Opps... As you can see, once the replaceComments transformation function is applied, it effectively removes the SQLi payload before the operator is applied.  This is a perfect example of Impedance Mismatch, were the WAF is normalizing data in a different way as the target application.

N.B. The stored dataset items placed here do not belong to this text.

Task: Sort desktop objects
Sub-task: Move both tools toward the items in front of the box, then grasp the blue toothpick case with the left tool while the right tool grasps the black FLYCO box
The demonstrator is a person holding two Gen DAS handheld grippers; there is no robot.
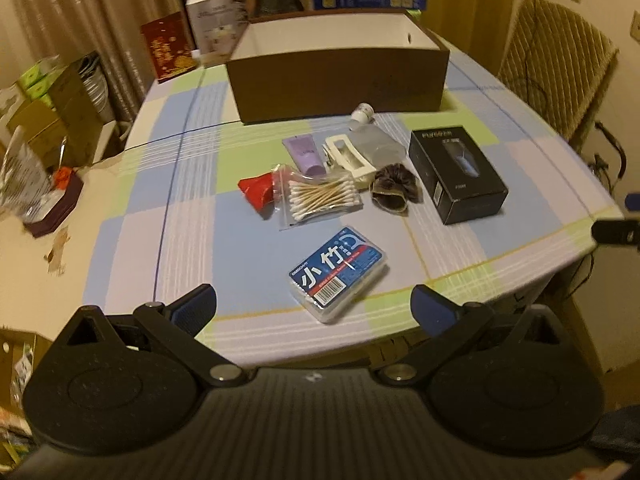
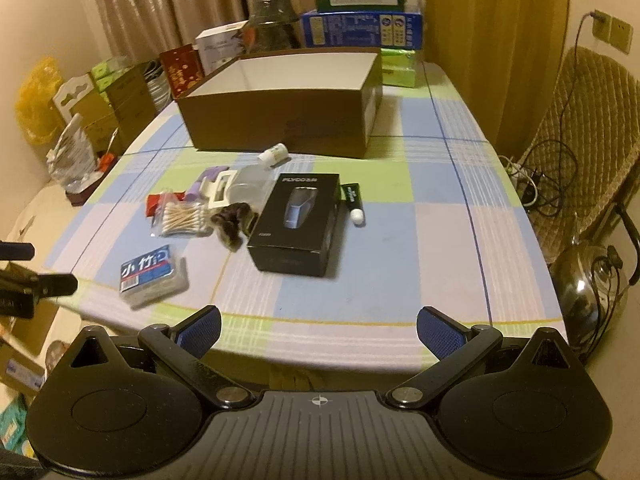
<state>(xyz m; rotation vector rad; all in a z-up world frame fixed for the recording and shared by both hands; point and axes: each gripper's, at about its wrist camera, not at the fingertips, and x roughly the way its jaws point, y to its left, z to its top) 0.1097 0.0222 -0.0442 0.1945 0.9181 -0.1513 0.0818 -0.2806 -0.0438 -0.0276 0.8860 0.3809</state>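
A checked cloth [image 2: 420, 208] covers the table in the curtained room I work from afar. My left gripper [image 1: 314, 306] and right gripper [image 2: 318, 326] hover at its near edge, fingers wide, holding nothing. Before the open box [image 2: 280, 120] lie a blue case [image 1: 338, 274] marked "小竹", cotton swabs [image 1: 320, 198] and a black "FLYCO" carton [image 2: 298, 224].

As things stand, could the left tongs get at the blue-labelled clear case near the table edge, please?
Probably yes. The left tongs are wide open and empty, and the blue-labelled case lies apart from the other items, just ahead between the fingers, with nothing on or before it.
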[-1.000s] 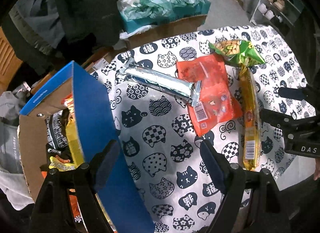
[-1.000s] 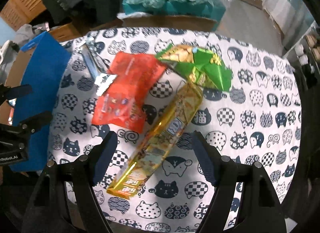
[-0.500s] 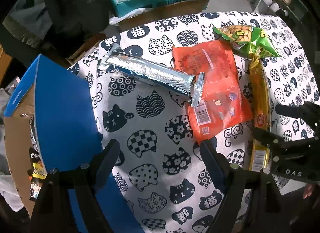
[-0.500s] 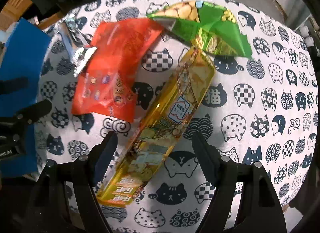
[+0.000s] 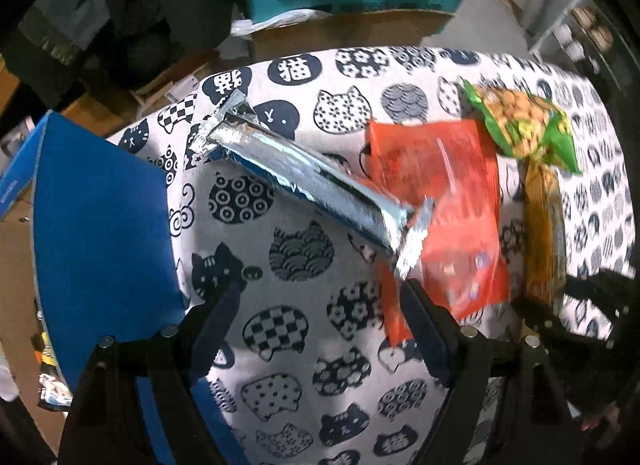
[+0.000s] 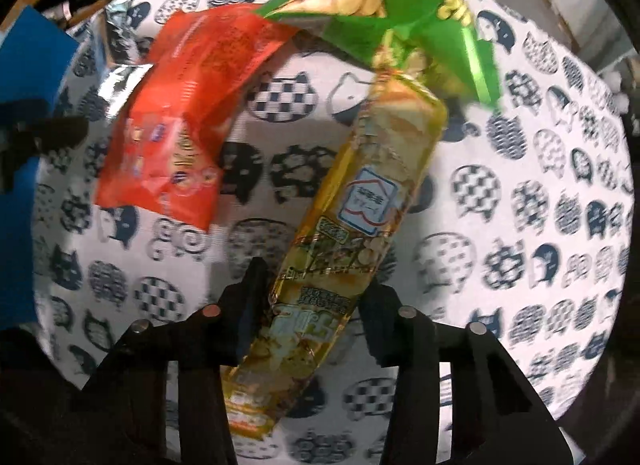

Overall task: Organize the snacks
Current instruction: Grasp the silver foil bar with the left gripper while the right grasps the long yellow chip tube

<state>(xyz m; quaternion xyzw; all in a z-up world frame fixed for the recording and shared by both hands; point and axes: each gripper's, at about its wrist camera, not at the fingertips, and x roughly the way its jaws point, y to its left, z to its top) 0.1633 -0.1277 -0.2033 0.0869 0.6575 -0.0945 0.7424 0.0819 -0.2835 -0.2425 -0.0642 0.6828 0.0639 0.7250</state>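
Four snacks lie on my cat-print cloth (image 5: 304, 345): red pouch (image 6: 192, 105), long yellow pack (image 6: 360, 217), green bag (image 6: 400, 13), silver bar (image 5: 304, 189). My right gripper (image 6: 310, 301) straddles the yellow pack, jaws wide, gripping nothing; its slick film could slip. My left gripper (image 5: 316, 315) hangs open, empty

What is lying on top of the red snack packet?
One crimped end of the silver foil bar rests on the red snack packet. Whatever lies beneath the packet is hidden.
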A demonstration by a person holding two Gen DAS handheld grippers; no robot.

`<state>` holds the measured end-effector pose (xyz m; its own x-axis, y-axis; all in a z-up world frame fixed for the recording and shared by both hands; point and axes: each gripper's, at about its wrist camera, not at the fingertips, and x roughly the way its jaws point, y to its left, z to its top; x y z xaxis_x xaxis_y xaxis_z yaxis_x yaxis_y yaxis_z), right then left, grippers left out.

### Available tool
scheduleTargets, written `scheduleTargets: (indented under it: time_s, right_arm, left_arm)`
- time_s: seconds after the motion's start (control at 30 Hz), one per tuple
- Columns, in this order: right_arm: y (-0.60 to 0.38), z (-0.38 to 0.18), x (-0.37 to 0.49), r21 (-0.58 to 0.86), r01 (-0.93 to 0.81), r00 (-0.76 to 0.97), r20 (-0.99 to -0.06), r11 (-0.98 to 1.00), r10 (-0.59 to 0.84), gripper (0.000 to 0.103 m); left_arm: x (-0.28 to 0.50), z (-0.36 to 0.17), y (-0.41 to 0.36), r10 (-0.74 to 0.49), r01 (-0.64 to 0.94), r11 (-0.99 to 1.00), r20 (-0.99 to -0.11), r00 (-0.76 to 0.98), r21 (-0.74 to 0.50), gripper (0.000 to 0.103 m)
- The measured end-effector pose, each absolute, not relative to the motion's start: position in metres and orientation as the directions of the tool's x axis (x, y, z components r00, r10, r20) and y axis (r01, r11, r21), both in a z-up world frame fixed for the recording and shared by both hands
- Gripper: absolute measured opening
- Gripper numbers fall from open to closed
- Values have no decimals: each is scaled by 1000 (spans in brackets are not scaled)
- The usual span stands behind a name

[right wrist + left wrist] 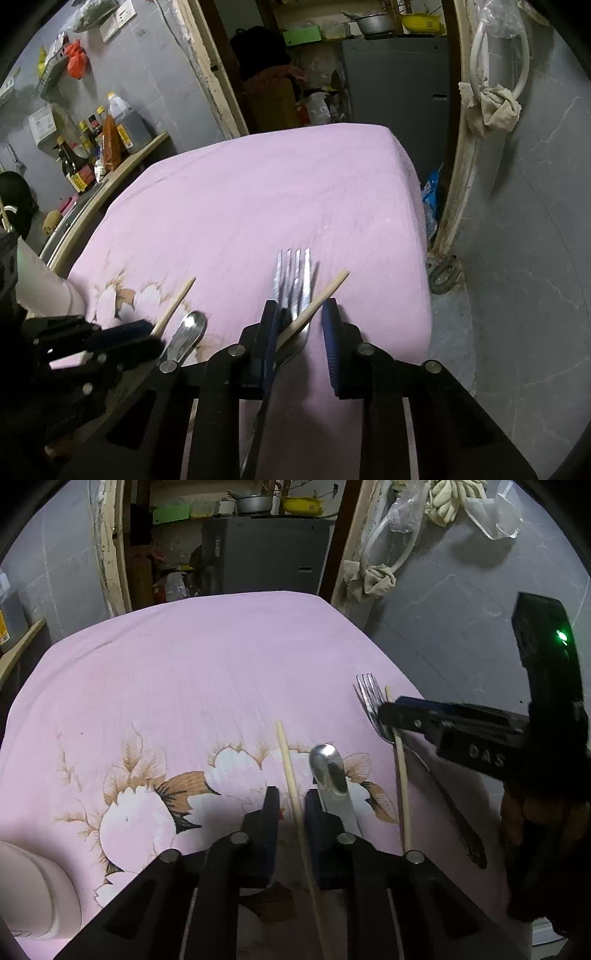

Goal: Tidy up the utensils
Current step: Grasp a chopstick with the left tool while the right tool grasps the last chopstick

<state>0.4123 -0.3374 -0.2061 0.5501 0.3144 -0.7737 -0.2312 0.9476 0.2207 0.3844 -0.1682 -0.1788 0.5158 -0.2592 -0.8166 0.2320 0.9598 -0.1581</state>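
Four utensils lie on a pink flowered cloth (184, 686). My left gripper (291, 805) is open, with one wooden chopstick (291, 794) lying between its fingers. A steel spoon (328, 771) lies just right of it, passing under the right finger. A second chopstick (402, 775) and a fork (369, 698) lie further right. My right gripper (299, 317) is open and straddles the fork (295, 280) and that chopstick (321, 299), which crosses the fork. The spoon (188, 332) and the first chopstick (173, 310) show at the left of the right wrist view.
A pale cup-like object (33, 886) stands at the cloth's near left corner. The cloth's right edge (424, 258) drops to a grey tiled floor. Bottles (99, 140) stand on a shelf to the left. A doorway with a grey cabinet (266, 554) lies beyond.
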Motion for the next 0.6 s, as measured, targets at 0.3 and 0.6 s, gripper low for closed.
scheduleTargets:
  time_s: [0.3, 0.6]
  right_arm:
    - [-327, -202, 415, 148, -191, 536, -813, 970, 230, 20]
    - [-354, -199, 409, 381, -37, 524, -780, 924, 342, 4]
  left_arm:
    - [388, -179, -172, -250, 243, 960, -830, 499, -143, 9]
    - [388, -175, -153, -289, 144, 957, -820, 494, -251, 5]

So, how do we combat this evasion issue?

multiMatch Action

By default, operators are only applied once after the entire transformation pipeline is completed.  This is a sound approach for normal everyday use as it strikes a balance between detecting attacks and not adversely affecting performance.  Keep in mind that there is a latency cost each time that ModSecurity has to apply an operator to data.  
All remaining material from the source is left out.